# How to complete this task
An identical copy of every entry below is the required output.

[Records excerpted from a collection]
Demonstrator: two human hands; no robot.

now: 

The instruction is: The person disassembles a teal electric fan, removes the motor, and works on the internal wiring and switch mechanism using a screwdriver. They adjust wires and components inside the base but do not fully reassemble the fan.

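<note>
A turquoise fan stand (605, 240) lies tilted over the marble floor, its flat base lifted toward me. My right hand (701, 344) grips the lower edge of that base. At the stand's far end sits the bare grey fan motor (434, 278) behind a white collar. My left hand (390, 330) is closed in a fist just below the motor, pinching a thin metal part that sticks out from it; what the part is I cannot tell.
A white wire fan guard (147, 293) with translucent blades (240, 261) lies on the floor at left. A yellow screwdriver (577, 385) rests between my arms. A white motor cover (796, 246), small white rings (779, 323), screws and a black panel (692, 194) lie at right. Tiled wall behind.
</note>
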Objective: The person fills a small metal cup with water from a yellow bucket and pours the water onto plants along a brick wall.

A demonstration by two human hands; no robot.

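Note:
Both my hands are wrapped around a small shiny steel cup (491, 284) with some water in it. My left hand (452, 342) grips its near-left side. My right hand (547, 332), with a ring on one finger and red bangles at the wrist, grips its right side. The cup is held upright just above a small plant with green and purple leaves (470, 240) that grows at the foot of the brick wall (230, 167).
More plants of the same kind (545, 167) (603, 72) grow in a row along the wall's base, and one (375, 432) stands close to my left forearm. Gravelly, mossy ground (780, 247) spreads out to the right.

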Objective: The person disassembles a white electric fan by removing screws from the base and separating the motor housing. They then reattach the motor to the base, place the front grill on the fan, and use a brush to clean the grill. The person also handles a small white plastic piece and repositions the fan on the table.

# Problem solution
Demonstrator: two human hands; no robot.

now: 

The instruction is: The person disassembles a teal electric fan, removes the motor, and works on the internal wiring and switch mechanism using a screwdriver. They adjust wires and components inside the base but do not fully reassemble the fan.

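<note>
A turquoise fan stand (605, 240) lies tilted over the marble floor, its flat base lifted toward me. My right hand (701, 344) grips the lower edge of that base. At the stand's far end sits the bare grey fan motor (434, 278) behind a white collar. My left hand (390, 330) is closed in a fist just below the motor, pinching a thin metal part that sticks out from it; what the part is I cannot tell.
A white wire fan guard (147, 293) with translucent blades (240, 261) lies on the floor at left. A yellow screwdriver (577, 385) rests between my arms. A white motor cover (796, 246), small white rings (779, 323), screws and a black panel (692, 194) lie at right. Tiled wall behind.
</note>
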Objective: The person fills a small metal cup with water from a yellow bucket and pours the water onto plants along a brick wall.

A demonstration by two human hands; no robot.

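Note:
Both my hands are wrapped around a small shiny steel cup (491, 284) with some water in it. My left hand (452, 342) grips its near-left side. My right hand (547, 332), with a ring on one finger and red bangles at the wrist, grips its right side. The cup is held upright just above a small plant with green and purple leaves (470, 240) that grows at the foot of the brick wall (230, 167).
More plants of the same kind (545, 167) (603, 72) grow in a row along the wall's base, and one (375, 432) stands close to my left forearm. Gravelly, mossy ground (780, 247) spreads out to the right.
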
Objective: The person disassembles a white electric fan by removing screws from the base and separating the motor housing. They then reattach the motor to the base, place the front grill on the fan, and use a brush to clean the grill. The person also handles a small white plastic piece and repositions the fan on the table.

The output is now complete.